CEPAR also developed the Emory University Preparedness Checklist, which provides directions for enrolling or updating emergency contact information in order to receive alerts in the face of severe weather, industrial accidents or police emergencies.
The checklists also offer:
- Basic safety information and reminders, such as a prompt to program phone numbers for Emory police departments — and adding an "In Case of Emergency" (ICE) number — into your personal mobile phone.
- Suggestions for establishing a simple emergency communication plan, so family and friends have an agreed-upon way to make contact during a campus or regional emergency.
- Prompts for knowing how to exit buildings if a primary pathway is blocked and where to seek shelter during severe weather.
- Handy contact information for campus emergency services, including health and counseling services, and the Emory Faculty Staff Assistance Program.
"Emergencies aren't just hypothetical situations, they do occur. Having the right information, and understanding what you need to do, is essential to keep you safe," Shartar says.
He suggests programming two "short codes" — 226787 and 678283 — into your list of cellphone contacts, along with unique ringtones, to quickly and easily identify an Emory emergency alert.
"In the event of emergencies, when trying to let others know that you're okay, we suggest texting instead of talking," Shartar adds. "Cellular calls use a lot of bandwidth, whereas texting takes up much less bandwidth and still accomplishes the task."
Think about it, and plan now
For Emory faculty, staff and students, the new semester is a great time to become familiar with the university’s emergency resources. Reviewing the CEPAR website is a good start. Just as people test the batteries in their smoke detectors annually, taking time to review Emory’s emergency procedures in LiveSafe or the Just-In-Time guide should be considered a yearly ritual.
Under the “Threat Assessment” tab, users can review contact information for a number of campus public safety resources and view a series of videos about “mitigating violence through compassion.”
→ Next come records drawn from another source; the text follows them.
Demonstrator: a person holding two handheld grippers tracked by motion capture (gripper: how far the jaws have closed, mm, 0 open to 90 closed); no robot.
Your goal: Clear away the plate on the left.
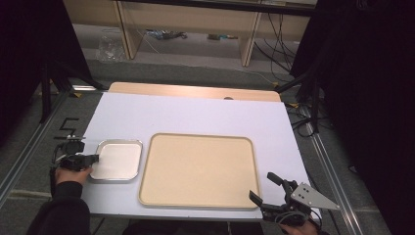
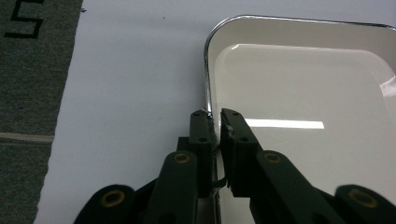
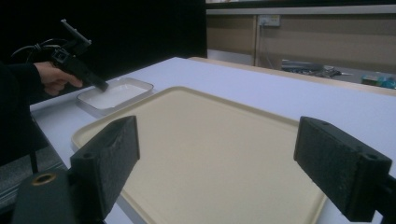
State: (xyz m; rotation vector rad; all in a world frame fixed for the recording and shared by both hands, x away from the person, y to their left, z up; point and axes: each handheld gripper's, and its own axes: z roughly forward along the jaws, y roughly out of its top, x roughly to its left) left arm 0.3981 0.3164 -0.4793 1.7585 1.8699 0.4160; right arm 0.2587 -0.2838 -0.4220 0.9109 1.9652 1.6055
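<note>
A small metal tray (image 1: 117,159) with a white inside lies at the table's left front. My left gripper (image 1: 95,158) comes at it from the left. In the left gripper view the jaws (image 2: 215,114) are shut on the tray's left rim (image 2: 206,70), one pad outside and one inside. A large beige tray (image 1: 198,169) lies beside it, mid-table. My right gripper (image 1: 262,185) stands open at the beige tray's front right corner with nothing between its pads. From the right gripper view (image 3: 219,140) the beige tray (image 3: 196,112) spreads ahead, and farther left are the small tray (image 3: 119,93) and the left gripper (image 3: 103,87).
Both trays rest on a white table top (image 1: 195,112) with a wooden strip along its far edge. Grey carpet with a tape mark (image 1: 66,128) lies left of the table. Wooden shelving and cables stand beyond it, and dark curtains hang on both sides.
</note>
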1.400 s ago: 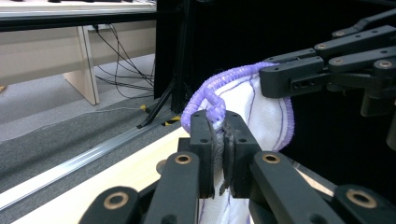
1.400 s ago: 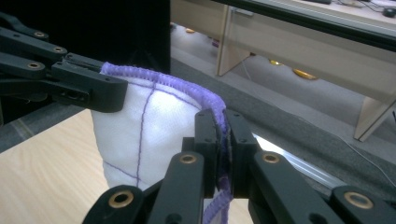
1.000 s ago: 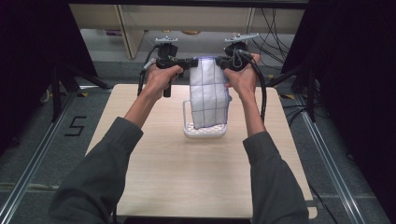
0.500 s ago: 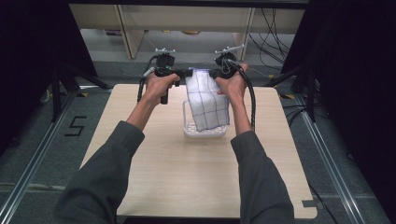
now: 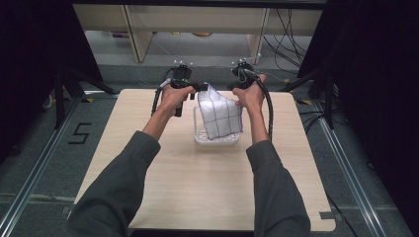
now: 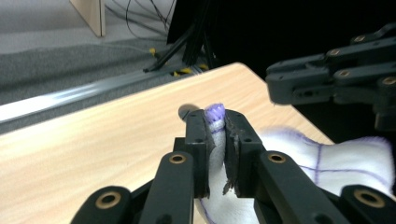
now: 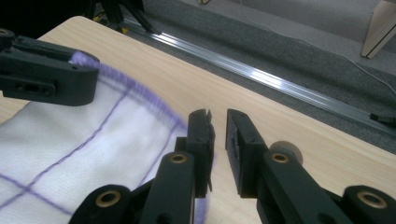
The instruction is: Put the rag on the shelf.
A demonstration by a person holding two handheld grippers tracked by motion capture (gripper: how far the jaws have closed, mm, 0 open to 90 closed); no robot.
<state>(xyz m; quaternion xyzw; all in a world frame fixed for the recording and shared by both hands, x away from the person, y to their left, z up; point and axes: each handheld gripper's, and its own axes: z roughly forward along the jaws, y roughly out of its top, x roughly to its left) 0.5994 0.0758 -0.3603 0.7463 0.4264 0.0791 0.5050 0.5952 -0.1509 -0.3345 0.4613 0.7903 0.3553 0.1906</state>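
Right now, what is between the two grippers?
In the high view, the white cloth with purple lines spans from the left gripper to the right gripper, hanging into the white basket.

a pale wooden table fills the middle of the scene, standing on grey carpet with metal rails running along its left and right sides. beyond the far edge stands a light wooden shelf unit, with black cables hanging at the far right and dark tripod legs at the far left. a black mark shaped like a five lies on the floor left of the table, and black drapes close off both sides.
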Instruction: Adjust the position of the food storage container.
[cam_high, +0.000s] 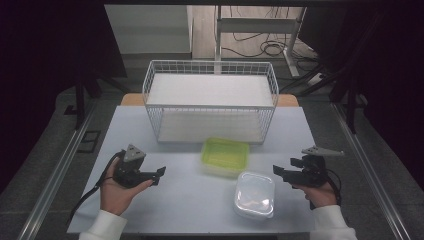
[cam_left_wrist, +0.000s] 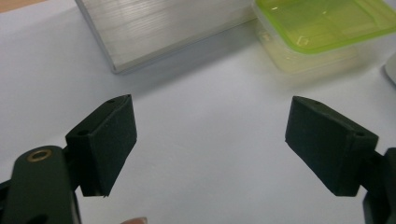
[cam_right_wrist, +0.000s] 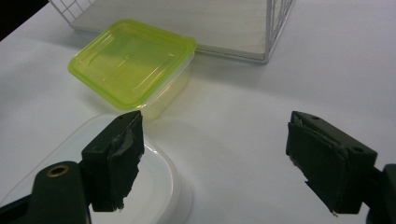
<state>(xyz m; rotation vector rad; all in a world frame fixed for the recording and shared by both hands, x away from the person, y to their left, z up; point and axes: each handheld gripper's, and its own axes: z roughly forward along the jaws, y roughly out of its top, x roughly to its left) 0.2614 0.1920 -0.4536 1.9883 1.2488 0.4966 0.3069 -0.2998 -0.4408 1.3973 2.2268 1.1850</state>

These wide-ranging resources also offer guidance for what to do in the face of a variety of emergencies, including power failures, water and gas leaks, medical emergencies, chemical spills or laboratory accidents, and severe weather and weather-related campus closures.
"Reviewing this information provides an opportunity to think about what you should anticipate in the event of a tornado, a police emergency, or other emergency," Shartar explains.
For those who work on campus, being prepared for emergencies also means:
- Downloading LiveSafe
- Talking with colleagues about basic office safety protocols, such as knowing where to take refuge during a tornado warning or an active shooter incident.
- Exercising caution about letting people into a locked building unless they've been properly identified.
- Calling the Emory Police if you note suspicious behavior in the workplace.
- Scheduling a Crime Risk Prevention Workshop with the Emory Crime Prevention Unit.
- Taking a first aid class and learning CPR.
- Knowing where the nearest automated external defibrillator (AED) is located in your building and learning how to use it.
- Learning how to use a tourniquet.
- Following @EMORY_CEPAR on Twitter and /EmoryCEPAR on Facebook to receive monthly preparedness tips and emergency messages.
- Programming the Emory Police Department number 404-727-6111 into your mobile phone.